In acute forms of hepatic, pancreatic and renal encephalopathy, disturbances of consciousness and convulsive seizures are common.

For encephalopathy caused by pneumonia (including exacerbation chronic form), heart attack, thromboembolism pulmonary artery, eye movements not controlled by consciousness, decreased muscle strength, and mental disorders are observed.

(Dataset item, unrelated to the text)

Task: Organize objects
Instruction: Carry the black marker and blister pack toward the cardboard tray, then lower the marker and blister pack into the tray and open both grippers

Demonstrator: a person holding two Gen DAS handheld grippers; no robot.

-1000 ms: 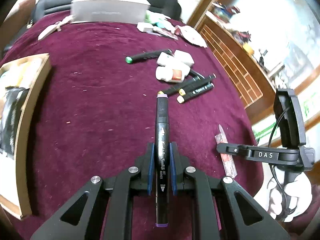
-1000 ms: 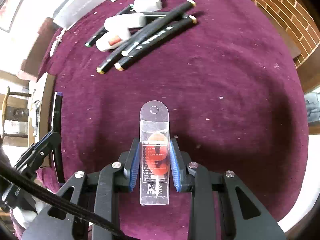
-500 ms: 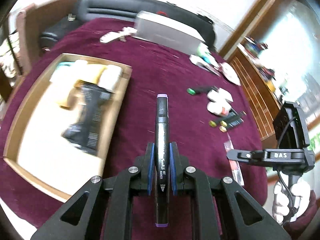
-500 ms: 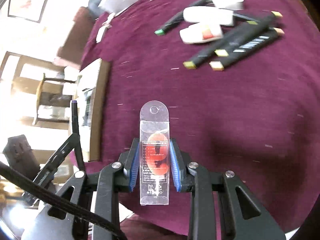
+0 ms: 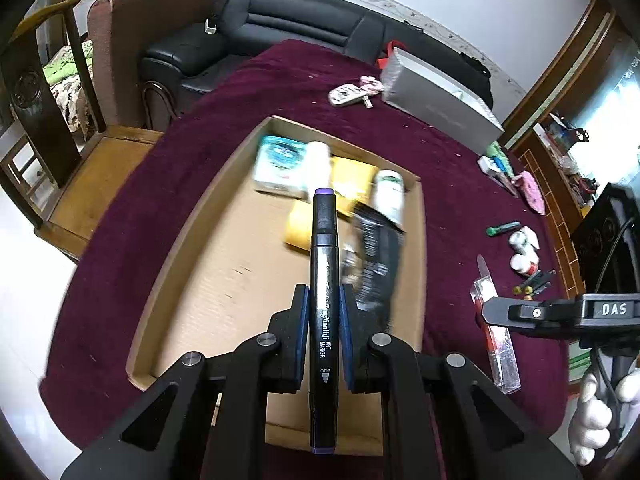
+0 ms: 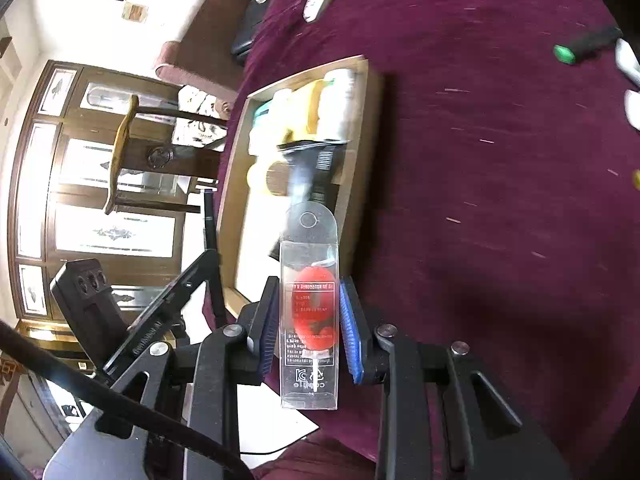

Among the typical complications of all encephalopathies are:

  • convulsions;
  • paralysis;
  • to whom.
If you follow the doctor's recommendations, the prognosis is favorable.

Advanced cases of the disease threaten:

  • epilepsy;
  • paralysis, movement disorders;
  • loss of brain functions, intelligence, memory;
  • emotional instability, mood swings, depression;
  • disability.

Toxic encephalopathy is the most severe and has the worst consequences.

Due to the fact that one type of disease contains many special cases that are classified as a separate type, the symptoms of different encephalopathies are similar and it is often impossible to establish the cause of the disease. The insidious enemy is fraught with life-threatening complications and requires constant monitoring by a specialist and long rehabilitation.